WORK TO BE COMPLETED: Every entry needs to be written out again exactly.

Data extracted from a collection:
=== Section Start ===

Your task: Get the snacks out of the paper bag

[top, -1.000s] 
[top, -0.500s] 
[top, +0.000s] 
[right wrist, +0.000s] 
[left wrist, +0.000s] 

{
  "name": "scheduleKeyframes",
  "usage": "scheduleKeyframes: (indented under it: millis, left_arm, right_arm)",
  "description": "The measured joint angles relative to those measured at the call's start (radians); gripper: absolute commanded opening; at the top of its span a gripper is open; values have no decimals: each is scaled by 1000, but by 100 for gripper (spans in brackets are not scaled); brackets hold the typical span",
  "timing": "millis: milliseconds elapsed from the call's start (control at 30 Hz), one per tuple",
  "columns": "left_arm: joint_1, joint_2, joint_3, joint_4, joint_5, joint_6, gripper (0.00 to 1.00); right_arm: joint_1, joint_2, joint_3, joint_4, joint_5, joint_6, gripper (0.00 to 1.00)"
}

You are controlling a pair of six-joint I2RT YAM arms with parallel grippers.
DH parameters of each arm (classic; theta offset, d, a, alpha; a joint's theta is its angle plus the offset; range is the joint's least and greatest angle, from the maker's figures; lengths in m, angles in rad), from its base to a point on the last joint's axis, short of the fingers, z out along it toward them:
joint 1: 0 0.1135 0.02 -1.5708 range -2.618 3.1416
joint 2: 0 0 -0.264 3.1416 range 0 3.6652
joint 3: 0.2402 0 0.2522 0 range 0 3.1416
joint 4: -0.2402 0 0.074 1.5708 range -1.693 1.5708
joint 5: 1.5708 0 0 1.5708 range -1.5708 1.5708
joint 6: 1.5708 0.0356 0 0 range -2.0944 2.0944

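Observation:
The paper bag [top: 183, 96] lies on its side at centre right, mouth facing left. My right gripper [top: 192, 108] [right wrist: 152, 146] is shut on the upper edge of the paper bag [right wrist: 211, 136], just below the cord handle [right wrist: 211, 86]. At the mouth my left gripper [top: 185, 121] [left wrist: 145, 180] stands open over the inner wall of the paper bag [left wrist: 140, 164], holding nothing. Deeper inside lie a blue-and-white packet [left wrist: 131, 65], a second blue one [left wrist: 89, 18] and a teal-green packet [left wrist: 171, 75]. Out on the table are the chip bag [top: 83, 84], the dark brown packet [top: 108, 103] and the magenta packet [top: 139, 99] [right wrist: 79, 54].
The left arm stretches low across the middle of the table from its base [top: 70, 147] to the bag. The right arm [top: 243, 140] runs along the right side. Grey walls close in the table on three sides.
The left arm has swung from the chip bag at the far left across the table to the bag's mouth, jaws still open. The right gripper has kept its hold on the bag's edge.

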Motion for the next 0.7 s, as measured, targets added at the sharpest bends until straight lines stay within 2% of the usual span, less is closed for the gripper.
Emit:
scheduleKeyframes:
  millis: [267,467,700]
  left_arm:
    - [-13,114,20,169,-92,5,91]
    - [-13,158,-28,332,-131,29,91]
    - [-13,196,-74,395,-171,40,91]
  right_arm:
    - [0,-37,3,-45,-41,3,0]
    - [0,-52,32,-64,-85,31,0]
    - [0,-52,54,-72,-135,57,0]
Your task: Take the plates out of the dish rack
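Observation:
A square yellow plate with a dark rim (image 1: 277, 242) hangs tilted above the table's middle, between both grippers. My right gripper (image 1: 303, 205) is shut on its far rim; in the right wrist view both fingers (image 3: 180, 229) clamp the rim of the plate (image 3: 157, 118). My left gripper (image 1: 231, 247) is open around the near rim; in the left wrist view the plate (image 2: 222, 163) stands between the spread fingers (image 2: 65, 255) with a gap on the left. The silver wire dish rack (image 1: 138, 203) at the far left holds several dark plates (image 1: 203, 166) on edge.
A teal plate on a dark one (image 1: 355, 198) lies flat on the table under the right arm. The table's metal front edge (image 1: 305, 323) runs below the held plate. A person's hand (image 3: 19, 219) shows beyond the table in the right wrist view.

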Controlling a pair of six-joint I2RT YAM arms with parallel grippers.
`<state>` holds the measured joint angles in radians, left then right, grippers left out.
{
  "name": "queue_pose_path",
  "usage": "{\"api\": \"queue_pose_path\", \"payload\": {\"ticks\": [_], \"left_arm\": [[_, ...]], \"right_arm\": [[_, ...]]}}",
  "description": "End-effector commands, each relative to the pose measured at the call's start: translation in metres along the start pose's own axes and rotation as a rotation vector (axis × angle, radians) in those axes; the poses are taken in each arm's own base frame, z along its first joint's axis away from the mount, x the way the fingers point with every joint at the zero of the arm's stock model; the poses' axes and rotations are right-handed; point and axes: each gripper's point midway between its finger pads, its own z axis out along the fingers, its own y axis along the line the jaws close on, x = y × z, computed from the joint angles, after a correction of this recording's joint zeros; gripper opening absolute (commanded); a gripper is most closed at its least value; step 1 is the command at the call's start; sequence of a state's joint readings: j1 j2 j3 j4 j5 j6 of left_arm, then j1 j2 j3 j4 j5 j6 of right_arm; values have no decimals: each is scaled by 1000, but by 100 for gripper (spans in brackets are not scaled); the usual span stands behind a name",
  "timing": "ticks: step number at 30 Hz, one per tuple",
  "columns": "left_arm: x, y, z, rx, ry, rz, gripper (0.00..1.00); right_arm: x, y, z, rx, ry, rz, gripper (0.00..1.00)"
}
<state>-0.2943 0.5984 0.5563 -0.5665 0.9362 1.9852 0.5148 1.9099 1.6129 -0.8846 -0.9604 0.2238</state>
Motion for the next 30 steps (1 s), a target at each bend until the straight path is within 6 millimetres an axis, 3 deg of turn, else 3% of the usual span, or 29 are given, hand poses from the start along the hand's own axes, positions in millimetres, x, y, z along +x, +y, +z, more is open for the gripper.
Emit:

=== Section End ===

TASK RESPONSE:
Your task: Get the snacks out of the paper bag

[top, -1.000s] 
[top, -0.500s] 
[top, +0.000s] 
[right wrist, +0.000s] 
[left wrist, +0.000s] 

{
  "name": "scheduleKeyframes",
  "usage": "scheduleKeyframes: (indented under it: millis, left_arm, right_arm)",
  "description": "The measured joint angles relative to those measured at the call's start (radians); gripper: absolute commanded opening; at the top of its span a gripper is open; values have no decimals: each is scaled by 1000, but by 100 for gripper (spans in brackets are not scaled); brackets hold the typical span",
  "timing": "millis: milliseconds elapsed from the call's start (control at 30 Hz), one per tuple",
  "columns": "left_arm: joint_1, joint_2, joint_3, joint_4, joint_5, joint_6, gripper (0.00 to 1.00); right_arm: joint_1, joint_2, joint_3, joint_4, joint_5, joint_6, gripper (0.00 to 1.00)"
}

You are controlling a pair of six-joint I2RT YAM arms with parallel grippers.
DH parameters of each arm (classic; theta offset, d, a, alpha; a joint's theta is its angle plus the offset; range is the joint's least and greatest angle, from the maker's figures; lengths in m, angles in rad), from its base to a point on the last joint's axis, short of the fingers, z out along it toward them:
joint 1: 0 0.1135 0.02 -1.5708 range -2.618 3.1416
joint 2: 0 0 -0.264 3.1416 range 0 3.6652
joint 3: 0.2402 0 0.2522 0 range 0 3.1416
joint 4: -0.2402 0 0.074 1.5708 range -1.693 1.5708
joint 5: 1.5708 0 0 1.5708 range -1.5708 1.5708
joint 6: 1.5708 0.0356 0 0 range -2.0944 2.0944

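Observation:
The paper bag [top: 183, 96] lies on its side at centre right, mouth facing left. My right gripper [top: 192, 108] [right wrist: 152, 146] is shut on the upper edge of the paper bag [right wrist: 211, 136], just below the cord handle [right wrist: 211, 86]. At the mouth my left gripper [top: 185, 121] [left wrist: 145, 180] stands open over the inner wall of the paper bag [left wrist: 140, 164], holding nothing. Deeper inside lie a blue-and-white packet [left wrist: 131, 65], a second blue one [left wrist: 89, 18] and a teal-green packet [left wrist: 171, 75]. Out on the table are the chip bag [top: 83, 84], the dark brown packet [top: 108, 103] and the magenta packet [top: 139, 99] [right wrist: 79, 54].
The left arm stretches low across the middle of the table from its base [top: 70, 147] to the bag. The right arm [top: 243, 140] runs along the right side. Grey walls close in the table on three sides.
The left arm has swung from the chip bag at the far left across the table to the bag's mouth, jaws still open. The right gripper has kept its hold on the bag's edge.
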
Motion for the next 0.7 s, as measured, targets added at the sharpest bends until straight lines stay within 2% of the usual span, less is closed for the gripper.
Emit:
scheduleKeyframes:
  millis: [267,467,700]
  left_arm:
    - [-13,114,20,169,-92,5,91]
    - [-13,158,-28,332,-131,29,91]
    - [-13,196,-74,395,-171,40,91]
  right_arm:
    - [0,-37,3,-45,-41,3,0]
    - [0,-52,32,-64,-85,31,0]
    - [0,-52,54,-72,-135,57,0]
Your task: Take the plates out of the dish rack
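Observation:
A square yellow plate with a dark rim (image 1: 277, 242) hangs tilted above the table's middle, between both grippers. My right gripper (image 1: 303, 205) is shut on its far rim; in the right wrist view both fingers (image 3: 180, 229) clamp the rim of the plate (image 3: 157, 118). My left gripper (image 1: 231, 247) is open around the near rim; in the left wrist view the plate (image 2: 222, 163) stands between the spread fingers (image 2: 65, 255) with a gap on the left. The silver wire dish rack (image 1: 138, 203) at the far left holds several dark plates (image 1: 203, 166) on edge.
A teal plate on a dark one (image 1: 355, 198) lies flat on the table under the right arm. The table's metal front edge (image 1: 305, 323) runs below the held plate. A person's hand (image 3: 19, 219) shows beyond the table in the right wrist view.
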
Controlling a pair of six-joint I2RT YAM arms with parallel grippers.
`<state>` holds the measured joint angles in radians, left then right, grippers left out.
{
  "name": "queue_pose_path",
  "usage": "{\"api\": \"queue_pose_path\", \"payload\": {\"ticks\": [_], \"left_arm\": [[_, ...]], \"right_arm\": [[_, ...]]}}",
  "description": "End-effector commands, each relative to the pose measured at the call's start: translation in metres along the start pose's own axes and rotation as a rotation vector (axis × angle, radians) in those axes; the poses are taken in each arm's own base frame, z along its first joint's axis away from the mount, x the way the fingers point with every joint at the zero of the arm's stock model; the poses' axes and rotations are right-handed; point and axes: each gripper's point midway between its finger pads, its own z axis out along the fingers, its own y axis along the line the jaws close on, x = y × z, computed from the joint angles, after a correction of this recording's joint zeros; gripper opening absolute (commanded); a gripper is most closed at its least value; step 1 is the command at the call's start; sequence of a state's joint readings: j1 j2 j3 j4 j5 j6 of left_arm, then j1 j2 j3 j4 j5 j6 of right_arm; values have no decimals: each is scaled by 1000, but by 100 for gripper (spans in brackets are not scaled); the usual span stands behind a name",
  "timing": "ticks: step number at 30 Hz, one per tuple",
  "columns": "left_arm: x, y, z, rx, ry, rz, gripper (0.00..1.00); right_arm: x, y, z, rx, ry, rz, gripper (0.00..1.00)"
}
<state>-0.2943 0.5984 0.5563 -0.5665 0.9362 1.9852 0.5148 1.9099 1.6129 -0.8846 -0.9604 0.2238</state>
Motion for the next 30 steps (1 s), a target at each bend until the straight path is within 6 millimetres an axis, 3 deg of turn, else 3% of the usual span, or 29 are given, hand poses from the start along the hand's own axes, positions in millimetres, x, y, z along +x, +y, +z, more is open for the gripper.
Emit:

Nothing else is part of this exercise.